_AIM OF THE EXERCISE_
Starting at the first line of the data below, write out each line exactly until you reach the line containing "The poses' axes", and include that line too.

RECORDS TO USE Start Marker

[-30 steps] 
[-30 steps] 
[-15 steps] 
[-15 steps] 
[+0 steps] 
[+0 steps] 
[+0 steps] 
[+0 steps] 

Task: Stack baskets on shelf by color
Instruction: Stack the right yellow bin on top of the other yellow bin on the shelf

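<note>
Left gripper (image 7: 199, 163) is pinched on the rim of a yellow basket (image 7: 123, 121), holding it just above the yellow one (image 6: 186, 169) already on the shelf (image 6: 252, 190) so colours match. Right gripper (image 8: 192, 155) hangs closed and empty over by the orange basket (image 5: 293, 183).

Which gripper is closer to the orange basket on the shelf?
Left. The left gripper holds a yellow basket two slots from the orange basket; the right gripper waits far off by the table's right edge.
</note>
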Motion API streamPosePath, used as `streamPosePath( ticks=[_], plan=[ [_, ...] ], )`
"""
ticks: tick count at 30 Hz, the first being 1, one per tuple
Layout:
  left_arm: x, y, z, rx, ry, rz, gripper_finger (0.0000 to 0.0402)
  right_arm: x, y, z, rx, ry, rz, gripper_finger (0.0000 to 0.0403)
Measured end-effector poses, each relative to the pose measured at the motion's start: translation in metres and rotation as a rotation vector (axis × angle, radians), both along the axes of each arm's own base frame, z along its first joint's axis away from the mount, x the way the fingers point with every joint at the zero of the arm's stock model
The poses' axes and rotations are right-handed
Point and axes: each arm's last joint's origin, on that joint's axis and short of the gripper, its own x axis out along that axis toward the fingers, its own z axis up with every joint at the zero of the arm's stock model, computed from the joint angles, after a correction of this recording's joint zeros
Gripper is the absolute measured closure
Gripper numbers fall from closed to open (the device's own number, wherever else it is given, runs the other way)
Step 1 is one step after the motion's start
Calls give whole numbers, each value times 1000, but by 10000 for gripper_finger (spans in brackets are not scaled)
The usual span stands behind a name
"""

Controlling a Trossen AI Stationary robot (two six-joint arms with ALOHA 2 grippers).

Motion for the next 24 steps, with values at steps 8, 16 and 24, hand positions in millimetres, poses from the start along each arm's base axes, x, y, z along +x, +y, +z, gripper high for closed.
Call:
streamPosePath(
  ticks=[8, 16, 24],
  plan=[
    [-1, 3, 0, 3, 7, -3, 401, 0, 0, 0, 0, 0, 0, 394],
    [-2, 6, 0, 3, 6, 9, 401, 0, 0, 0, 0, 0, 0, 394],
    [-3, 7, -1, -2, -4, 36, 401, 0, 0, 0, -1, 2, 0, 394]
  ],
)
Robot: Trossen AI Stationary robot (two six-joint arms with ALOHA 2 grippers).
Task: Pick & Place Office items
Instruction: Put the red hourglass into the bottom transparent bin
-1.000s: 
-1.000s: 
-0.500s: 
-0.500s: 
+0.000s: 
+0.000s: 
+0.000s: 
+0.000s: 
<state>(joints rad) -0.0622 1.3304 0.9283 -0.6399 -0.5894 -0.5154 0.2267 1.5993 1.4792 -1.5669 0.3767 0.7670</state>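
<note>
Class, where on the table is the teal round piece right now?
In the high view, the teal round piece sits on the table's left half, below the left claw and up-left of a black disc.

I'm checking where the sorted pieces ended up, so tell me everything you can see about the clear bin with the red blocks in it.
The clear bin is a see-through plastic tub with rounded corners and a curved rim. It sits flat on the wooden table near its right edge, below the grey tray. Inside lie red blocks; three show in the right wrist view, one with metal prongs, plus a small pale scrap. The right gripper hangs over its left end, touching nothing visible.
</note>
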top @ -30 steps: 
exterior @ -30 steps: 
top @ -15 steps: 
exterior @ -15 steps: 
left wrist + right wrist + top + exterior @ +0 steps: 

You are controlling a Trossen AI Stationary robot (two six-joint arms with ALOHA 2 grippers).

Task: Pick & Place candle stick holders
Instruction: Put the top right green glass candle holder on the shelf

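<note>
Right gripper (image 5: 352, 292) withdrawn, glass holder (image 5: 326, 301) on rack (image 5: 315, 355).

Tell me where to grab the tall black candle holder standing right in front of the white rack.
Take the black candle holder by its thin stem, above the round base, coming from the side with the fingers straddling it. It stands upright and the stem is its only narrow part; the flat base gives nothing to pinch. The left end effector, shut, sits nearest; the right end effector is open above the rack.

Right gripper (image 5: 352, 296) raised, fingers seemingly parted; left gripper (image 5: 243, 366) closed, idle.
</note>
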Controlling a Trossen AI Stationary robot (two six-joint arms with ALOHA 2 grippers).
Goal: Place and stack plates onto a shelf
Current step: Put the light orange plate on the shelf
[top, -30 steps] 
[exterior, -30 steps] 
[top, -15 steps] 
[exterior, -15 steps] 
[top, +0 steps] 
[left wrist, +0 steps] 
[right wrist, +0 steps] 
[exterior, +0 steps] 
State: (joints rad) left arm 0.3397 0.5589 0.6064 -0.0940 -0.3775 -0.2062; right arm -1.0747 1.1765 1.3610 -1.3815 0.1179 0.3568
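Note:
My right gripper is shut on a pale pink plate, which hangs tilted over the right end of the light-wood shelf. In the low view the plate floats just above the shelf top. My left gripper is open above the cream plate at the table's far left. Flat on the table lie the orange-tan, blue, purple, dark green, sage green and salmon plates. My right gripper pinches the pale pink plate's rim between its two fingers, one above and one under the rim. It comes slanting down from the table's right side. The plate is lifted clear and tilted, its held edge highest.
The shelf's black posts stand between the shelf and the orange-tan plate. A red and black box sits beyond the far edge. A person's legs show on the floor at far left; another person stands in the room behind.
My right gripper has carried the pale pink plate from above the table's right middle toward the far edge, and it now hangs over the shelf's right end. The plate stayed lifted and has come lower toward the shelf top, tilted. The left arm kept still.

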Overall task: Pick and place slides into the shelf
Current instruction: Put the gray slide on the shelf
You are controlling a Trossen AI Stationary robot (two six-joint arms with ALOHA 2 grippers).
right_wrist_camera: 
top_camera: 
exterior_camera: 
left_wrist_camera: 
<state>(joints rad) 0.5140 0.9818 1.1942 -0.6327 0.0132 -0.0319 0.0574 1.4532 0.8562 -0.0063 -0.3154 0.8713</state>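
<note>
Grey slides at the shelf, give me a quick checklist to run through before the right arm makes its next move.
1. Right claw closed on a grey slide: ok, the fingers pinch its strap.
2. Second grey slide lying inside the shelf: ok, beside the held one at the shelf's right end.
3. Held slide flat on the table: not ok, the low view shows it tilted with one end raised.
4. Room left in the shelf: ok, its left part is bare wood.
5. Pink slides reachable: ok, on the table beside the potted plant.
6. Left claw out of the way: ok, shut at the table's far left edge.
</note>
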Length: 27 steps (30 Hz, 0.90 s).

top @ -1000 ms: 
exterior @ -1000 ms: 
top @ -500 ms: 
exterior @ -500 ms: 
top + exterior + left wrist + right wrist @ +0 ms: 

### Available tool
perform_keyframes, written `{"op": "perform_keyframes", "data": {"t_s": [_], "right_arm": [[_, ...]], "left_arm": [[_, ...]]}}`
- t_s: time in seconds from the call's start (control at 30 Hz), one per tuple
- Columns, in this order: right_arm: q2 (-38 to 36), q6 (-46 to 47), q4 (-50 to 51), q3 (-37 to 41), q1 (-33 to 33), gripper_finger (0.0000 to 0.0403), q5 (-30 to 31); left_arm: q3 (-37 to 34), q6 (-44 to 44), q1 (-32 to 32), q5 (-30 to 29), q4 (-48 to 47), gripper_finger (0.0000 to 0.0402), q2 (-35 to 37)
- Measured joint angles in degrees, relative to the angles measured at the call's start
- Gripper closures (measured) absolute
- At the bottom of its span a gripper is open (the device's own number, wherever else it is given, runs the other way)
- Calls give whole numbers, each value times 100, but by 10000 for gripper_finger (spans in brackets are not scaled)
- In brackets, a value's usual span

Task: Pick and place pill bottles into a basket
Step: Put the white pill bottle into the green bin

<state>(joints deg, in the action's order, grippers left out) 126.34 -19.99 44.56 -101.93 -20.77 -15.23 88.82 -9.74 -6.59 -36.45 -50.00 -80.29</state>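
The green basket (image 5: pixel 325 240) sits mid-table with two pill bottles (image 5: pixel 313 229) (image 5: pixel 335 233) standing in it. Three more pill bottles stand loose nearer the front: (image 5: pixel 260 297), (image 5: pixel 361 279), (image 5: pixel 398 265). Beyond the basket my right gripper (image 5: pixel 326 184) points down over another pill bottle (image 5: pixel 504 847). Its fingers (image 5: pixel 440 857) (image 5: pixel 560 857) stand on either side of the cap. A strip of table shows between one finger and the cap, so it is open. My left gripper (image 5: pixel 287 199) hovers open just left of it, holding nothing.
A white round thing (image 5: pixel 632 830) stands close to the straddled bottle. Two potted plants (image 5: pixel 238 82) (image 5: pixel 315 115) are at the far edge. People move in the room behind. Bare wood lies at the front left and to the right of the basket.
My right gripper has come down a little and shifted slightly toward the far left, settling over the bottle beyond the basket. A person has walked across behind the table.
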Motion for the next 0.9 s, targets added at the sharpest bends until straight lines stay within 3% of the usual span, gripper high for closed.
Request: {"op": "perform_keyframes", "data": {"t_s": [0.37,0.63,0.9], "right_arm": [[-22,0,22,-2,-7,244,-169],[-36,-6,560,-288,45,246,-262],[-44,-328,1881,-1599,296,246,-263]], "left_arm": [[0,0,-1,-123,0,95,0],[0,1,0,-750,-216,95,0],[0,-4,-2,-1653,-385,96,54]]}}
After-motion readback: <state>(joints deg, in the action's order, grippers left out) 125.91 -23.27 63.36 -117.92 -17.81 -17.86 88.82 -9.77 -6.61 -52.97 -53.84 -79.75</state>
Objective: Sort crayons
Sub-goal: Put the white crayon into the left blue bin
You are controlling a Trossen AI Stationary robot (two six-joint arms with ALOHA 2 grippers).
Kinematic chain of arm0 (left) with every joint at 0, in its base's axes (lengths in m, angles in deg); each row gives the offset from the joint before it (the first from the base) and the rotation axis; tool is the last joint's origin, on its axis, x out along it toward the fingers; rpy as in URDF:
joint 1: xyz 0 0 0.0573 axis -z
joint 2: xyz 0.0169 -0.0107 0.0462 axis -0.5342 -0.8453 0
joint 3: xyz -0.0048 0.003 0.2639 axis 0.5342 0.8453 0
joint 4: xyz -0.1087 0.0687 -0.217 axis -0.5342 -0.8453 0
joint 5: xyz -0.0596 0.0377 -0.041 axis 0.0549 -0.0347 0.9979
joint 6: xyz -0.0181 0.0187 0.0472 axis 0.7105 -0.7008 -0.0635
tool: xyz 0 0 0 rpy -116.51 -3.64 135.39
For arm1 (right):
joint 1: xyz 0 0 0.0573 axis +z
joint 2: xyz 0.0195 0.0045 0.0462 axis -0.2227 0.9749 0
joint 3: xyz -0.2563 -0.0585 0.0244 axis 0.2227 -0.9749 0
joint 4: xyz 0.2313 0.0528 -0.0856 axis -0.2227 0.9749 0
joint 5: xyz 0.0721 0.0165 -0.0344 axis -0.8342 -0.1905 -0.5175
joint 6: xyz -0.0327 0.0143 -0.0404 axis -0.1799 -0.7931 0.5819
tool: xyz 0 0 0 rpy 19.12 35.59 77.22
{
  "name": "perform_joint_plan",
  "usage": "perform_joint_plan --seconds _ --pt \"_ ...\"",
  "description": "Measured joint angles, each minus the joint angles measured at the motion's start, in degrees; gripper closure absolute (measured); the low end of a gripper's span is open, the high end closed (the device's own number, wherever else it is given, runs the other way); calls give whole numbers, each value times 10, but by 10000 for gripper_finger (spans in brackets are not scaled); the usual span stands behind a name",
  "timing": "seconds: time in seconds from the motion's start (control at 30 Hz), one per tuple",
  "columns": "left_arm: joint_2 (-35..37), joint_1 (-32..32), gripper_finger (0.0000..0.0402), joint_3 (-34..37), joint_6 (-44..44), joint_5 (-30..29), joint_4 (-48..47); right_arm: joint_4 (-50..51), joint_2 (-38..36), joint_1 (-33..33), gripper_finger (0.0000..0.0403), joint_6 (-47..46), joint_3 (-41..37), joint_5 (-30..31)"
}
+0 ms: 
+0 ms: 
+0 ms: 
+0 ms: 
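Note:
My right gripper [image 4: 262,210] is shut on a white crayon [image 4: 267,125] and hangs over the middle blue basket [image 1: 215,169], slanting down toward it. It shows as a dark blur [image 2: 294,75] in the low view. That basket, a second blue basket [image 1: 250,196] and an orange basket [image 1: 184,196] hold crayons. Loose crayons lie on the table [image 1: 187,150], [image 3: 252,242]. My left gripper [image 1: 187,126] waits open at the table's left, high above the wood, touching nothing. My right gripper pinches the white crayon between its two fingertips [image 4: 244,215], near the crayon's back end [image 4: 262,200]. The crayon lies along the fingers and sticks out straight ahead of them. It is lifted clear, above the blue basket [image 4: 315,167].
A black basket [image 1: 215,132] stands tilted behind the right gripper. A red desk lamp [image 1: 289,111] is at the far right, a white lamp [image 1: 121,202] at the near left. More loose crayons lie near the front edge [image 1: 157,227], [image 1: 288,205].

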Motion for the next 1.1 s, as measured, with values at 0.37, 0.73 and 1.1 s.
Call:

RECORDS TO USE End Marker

_ANSWER SECTION_
[-30 steps] 
[-30 steps] 
[-15 steps] 
[-15 steps] 
[+0 steps] 
[+0 steps] 
[+0 steps] 
[+0 steps] 

Task: Stack baskets on shelf by color
Instruction: Stack the right yellow bin on top of the other yellow bin on the shelf

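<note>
Left gripper (image 7: 199, 163) is pinched on the rim of a yellow basket (image 7: 123, 121), holding it just above the yellow one (image 6: 186, 169) already on the shelf (image 6: 252, 190) so colours match. Right gripper (image 8: 192, 155) hangs closed and empty over by the orange basket (image 5: 293, 183).

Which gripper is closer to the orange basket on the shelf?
Left. The left gripper holds a yellow basket two slots from the orange basket; the right gripper waits far off by the table's right edge.
</note>
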Motion API streamPosePath, used as `streamPosePath( ticks=[_], plan=[ [_, ...] ], )`
"""
ticks: tick count at 30 Hz, the first being 1, one per tuple
Layout:
  left_arm: x, y, z, rx, ry, rz, gripper_finger (0.0000 to 0.0402)
  right_arm: x, y, z, rx, ry, rz, gripper_finger (0.0000 to 0.0403)
Measured end-effector poses, each relative to the pose measured at the motion's start: translation in metres and rotation as a rotation vector (axis × angle, radians), both along the axes of each arm's own base frame, z along its first joint's axis away from the mount, x the way the fingers point with every joint at the zero of the arm's stock model
The poses' axes and rotations are right-handed

The output is complete, and nothing more is needed.